Postponed migrations

Postponed migrations allow:

  • Postponing the launch of a migration, and/or
  • Postponing the final cut-over/completion of a migration.

In both cases, it takes an explicit user interaction to launch or to complete the migration.

Normally, migrations are executed by Vitess and are launched and completed automatically. For example, an ALTER on a large table can take hours or more to complete. Vitess automatically instates the new schema in place whenever it is satisfied that the ALTER is complete. Or, a DROP statement could wait in queue while other statements are running, only to actually execute hours later.

Postpone launch

A postponed-launch migration will remain in queued state and will not start executing, until instructed to launch.

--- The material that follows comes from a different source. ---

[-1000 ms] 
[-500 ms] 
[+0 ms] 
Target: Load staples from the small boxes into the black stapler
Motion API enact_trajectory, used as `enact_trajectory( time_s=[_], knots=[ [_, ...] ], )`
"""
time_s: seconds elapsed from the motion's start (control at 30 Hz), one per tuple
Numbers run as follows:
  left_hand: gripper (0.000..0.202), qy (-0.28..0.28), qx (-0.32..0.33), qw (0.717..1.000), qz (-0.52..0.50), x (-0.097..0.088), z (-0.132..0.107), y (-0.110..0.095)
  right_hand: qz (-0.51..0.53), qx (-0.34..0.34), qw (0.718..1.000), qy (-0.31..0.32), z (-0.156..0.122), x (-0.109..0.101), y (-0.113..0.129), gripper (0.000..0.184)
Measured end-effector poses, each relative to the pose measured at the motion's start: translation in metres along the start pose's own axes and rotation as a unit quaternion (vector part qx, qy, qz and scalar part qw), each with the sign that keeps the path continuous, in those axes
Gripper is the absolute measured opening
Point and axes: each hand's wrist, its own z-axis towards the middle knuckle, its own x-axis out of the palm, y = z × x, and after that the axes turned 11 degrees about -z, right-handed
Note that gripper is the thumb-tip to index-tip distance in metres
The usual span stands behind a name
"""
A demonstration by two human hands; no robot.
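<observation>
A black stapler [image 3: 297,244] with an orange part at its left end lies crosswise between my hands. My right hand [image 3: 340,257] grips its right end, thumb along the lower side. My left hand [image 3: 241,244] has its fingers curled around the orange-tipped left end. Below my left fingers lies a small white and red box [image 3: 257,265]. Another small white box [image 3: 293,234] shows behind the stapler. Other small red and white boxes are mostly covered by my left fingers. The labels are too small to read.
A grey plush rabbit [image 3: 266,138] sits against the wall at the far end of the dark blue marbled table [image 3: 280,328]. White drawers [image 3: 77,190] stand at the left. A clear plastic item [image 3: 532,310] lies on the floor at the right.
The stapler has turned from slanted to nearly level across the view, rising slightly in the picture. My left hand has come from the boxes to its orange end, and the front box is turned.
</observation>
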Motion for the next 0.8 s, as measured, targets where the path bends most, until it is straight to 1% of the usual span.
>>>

Add --postpone-launch to any of the online DDL strategies. Example:

  1. mysql> set @@ddl_strategy='vitess --postpone-launch';
  2. -- The migration is tracked, but the ALTER process won't start running.
  3. mysql> alter table mytable add column i int not null;
  4. +--------------------------------------+
  5. | uuid |
  6. +--------------------------------------+
  7. | 9e8a9249_3976_11ed_9442_0a43f95f28a3 |
  8. +--------------------------------------+

Migrations executed with --postpone-launch are visible on show vitess_migrations just as normal. They will present as queued. The column postpone_launch indicates that the migration will not auto-start:

  1. mysql> show vitess_migrations like '9e8a9249_3976_11ed_9442_0a43f95f28a3' \G
  2. *************************** 1. row ***************************
  3. id: 3
  4. migration_uuid: 9e8a9249_3976_11ed_9442_0a43f95f28a3
  5. keyspace: commerce
  6. shard: 0
  7. mysql_schema: vt_commerce
  8. mysql_table: mytable
  9. migration_statement: alter table mytable add column i int not null
  10. strategy: vitess
  11. options: --postpone-launch
  12. added_timestamp: 2022-09-21 06:28:34
  13. requested_timestamp: 2022-09-21 06:28:34
  14. ready_timestamp: NULL
  15. started_timestamp: NULL
  16. liveness_timestamp: NULL
  17. completed_timestamp: NULL
  18. cleanup_timestamp: NULL
  19. migration_status: queued
  20. ...
  21. postpone_launch: 1

Use case

The use case is specific to multi sharded environments. In some cases, a user may wish to experiment a migration on a single shard:

  • To see how long it takes to run.
  • To see what impact it has on production traffic.
  • To see what impact the schema change has.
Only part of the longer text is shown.